THE PROBLEM: Pull out every line from the listing that has the word "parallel".
======== DATASET RECORDS
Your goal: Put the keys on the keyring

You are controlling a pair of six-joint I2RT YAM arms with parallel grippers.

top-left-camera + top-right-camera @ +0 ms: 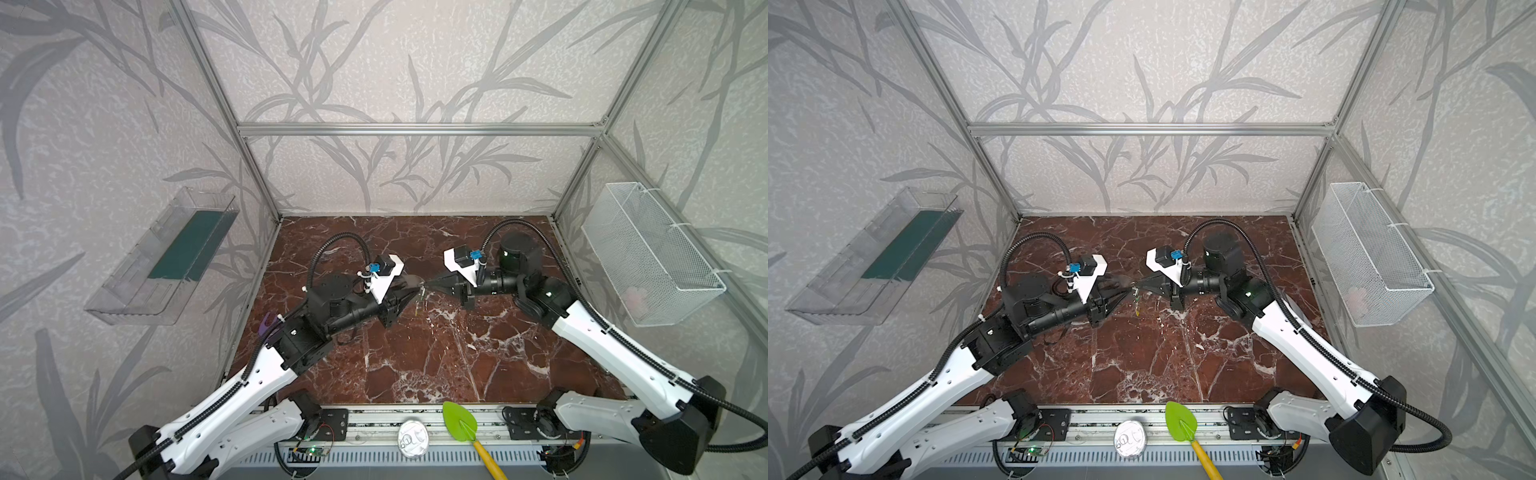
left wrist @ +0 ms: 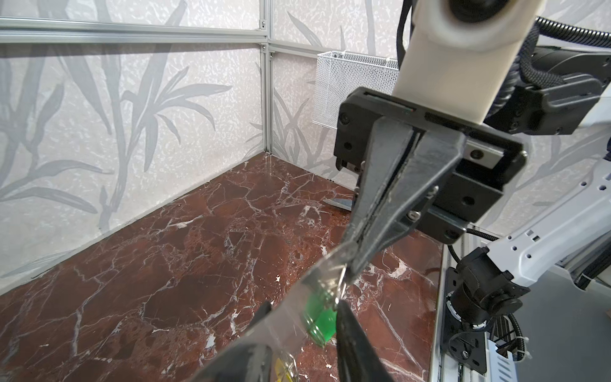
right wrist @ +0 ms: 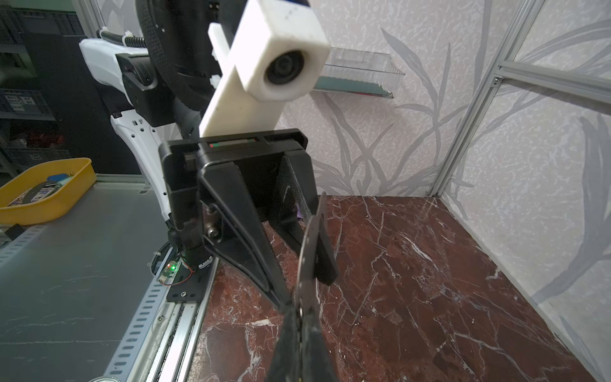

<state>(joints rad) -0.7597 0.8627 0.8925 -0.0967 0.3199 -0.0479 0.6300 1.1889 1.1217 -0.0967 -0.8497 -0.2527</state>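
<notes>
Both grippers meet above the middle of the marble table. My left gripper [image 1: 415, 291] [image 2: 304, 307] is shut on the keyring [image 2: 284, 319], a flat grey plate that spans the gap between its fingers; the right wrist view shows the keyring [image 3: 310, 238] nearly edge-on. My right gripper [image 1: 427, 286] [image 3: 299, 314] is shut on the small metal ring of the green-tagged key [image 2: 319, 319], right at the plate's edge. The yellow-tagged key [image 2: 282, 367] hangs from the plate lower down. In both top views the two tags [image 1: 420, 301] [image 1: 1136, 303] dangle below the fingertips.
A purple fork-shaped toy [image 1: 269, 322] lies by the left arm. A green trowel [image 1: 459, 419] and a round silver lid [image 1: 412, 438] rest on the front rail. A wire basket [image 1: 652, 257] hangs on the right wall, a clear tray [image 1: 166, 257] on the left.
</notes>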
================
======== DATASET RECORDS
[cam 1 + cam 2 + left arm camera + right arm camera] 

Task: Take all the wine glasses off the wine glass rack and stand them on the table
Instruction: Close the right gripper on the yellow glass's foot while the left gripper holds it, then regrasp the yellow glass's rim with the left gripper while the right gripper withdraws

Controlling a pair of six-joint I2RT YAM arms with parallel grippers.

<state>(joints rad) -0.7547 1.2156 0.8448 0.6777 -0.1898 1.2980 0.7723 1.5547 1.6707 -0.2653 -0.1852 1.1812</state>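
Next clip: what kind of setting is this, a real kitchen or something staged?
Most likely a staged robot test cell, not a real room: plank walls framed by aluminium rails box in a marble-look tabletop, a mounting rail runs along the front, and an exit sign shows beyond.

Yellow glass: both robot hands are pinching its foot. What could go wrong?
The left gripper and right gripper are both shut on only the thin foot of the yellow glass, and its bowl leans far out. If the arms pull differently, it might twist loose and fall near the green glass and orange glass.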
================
ANSWER:
You are controlling a pair of six-joint I2RT YAM arms with parallel grippers.
Controlling a pair of six-joint I2RT YAM arms with parallel grippers.

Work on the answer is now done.